# Your goal
Go through the data and copy every line in which "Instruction" appears.
+ + + + + + +
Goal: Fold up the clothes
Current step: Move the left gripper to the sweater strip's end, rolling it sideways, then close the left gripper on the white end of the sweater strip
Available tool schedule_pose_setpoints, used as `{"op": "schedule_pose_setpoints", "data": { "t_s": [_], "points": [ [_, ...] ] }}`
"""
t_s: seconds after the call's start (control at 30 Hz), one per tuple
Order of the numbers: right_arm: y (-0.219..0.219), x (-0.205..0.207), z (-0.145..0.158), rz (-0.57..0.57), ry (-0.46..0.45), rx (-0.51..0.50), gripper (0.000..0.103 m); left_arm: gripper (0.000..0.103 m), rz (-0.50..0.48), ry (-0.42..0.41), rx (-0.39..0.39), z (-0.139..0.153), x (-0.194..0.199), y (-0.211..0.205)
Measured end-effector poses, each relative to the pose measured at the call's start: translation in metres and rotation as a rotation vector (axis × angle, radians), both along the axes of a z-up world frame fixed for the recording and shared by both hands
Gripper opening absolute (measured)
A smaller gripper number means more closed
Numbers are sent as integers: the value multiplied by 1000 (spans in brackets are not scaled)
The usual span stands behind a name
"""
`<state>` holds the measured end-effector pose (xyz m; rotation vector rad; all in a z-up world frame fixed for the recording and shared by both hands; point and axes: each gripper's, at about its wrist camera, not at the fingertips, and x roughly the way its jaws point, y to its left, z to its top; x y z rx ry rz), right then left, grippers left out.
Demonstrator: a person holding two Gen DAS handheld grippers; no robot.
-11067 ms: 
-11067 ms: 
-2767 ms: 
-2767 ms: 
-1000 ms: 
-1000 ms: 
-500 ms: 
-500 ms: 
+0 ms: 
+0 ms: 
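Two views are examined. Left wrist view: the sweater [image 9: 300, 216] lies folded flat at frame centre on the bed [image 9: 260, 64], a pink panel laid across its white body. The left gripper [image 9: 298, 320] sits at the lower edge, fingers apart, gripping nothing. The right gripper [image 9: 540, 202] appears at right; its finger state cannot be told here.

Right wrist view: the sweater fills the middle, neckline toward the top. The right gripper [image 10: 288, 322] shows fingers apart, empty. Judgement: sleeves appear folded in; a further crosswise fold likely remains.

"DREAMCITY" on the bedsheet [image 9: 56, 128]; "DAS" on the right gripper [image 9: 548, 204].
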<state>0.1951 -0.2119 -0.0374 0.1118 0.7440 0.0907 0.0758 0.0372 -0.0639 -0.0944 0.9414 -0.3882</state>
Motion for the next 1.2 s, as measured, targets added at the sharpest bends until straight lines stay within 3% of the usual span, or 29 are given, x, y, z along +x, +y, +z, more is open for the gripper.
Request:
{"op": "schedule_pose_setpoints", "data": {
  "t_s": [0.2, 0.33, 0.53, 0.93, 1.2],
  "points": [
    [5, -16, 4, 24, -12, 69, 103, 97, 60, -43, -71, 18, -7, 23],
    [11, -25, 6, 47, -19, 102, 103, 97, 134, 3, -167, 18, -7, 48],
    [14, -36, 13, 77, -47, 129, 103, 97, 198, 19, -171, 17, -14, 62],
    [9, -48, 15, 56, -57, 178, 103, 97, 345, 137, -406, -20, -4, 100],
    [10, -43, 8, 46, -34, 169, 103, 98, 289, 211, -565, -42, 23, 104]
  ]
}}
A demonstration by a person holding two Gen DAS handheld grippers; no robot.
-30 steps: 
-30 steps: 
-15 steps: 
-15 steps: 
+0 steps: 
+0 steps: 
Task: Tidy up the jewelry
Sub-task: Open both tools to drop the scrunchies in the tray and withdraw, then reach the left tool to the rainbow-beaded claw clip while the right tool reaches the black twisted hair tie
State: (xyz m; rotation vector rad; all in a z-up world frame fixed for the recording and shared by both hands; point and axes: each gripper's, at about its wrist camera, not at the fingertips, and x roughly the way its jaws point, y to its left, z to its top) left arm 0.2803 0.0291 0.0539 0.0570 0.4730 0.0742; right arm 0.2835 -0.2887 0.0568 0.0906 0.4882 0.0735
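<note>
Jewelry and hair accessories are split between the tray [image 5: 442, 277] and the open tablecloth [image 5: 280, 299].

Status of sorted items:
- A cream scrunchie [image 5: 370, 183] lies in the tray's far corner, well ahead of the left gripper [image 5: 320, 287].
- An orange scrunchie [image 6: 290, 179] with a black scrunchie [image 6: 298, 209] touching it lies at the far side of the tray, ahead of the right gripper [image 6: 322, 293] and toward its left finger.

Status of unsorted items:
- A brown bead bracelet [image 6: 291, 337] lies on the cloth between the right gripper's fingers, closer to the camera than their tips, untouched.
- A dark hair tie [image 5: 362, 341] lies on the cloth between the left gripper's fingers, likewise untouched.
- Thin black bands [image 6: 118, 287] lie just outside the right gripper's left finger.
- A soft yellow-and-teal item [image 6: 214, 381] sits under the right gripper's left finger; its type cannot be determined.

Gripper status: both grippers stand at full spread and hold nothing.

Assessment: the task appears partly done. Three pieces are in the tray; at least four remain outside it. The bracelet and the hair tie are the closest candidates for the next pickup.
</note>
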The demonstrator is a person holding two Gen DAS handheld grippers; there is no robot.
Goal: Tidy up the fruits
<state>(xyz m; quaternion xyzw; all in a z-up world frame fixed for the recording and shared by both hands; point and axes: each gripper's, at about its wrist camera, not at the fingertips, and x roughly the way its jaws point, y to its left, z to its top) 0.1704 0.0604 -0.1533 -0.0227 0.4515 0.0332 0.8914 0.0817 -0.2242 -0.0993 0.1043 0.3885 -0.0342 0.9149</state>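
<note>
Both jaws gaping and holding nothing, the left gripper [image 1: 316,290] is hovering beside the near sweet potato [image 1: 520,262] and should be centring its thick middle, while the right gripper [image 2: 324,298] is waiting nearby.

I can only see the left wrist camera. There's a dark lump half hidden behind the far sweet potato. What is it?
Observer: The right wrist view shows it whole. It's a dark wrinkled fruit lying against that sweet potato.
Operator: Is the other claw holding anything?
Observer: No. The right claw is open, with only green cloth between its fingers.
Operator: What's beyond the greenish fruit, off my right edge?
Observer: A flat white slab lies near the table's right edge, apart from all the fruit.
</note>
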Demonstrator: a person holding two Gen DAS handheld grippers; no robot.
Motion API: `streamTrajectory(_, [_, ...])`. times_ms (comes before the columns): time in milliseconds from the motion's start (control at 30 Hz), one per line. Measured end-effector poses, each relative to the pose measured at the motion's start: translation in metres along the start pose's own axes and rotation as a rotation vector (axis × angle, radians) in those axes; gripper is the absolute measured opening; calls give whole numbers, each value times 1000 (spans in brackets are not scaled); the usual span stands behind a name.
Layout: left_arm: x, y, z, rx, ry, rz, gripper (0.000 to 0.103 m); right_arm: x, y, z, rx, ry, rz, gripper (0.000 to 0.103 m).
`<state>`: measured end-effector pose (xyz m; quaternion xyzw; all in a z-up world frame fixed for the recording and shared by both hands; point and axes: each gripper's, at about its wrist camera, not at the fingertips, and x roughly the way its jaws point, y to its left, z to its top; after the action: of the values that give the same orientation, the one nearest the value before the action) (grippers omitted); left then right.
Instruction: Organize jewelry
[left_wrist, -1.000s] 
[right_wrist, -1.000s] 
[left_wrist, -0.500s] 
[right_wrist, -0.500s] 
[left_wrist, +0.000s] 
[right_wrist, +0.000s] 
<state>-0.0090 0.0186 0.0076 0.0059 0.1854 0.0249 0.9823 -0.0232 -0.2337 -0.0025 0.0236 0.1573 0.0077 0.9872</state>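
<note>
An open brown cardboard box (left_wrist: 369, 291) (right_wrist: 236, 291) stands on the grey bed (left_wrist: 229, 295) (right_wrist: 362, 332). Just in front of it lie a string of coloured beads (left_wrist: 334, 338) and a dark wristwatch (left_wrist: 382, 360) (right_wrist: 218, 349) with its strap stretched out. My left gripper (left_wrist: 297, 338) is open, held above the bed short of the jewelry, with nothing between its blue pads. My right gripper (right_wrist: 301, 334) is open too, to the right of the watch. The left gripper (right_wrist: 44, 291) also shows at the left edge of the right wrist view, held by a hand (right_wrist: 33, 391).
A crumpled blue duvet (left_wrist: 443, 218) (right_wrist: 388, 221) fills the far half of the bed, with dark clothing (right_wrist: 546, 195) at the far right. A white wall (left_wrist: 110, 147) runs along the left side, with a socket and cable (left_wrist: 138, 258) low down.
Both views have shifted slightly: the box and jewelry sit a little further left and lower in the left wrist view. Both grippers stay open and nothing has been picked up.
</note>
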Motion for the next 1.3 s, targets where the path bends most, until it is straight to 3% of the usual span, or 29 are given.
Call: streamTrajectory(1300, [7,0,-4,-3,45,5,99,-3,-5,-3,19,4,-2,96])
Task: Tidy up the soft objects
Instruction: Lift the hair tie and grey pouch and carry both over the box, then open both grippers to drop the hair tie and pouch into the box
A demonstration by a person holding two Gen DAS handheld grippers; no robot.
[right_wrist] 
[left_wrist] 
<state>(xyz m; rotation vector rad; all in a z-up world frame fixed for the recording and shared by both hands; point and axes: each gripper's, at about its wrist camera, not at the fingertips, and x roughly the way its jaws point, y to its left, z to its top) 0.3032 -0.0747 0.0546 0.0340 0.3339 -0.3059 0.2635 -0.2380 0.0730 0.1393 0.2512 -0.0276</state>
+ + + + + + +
# Output
Instruction: Organize jewelry
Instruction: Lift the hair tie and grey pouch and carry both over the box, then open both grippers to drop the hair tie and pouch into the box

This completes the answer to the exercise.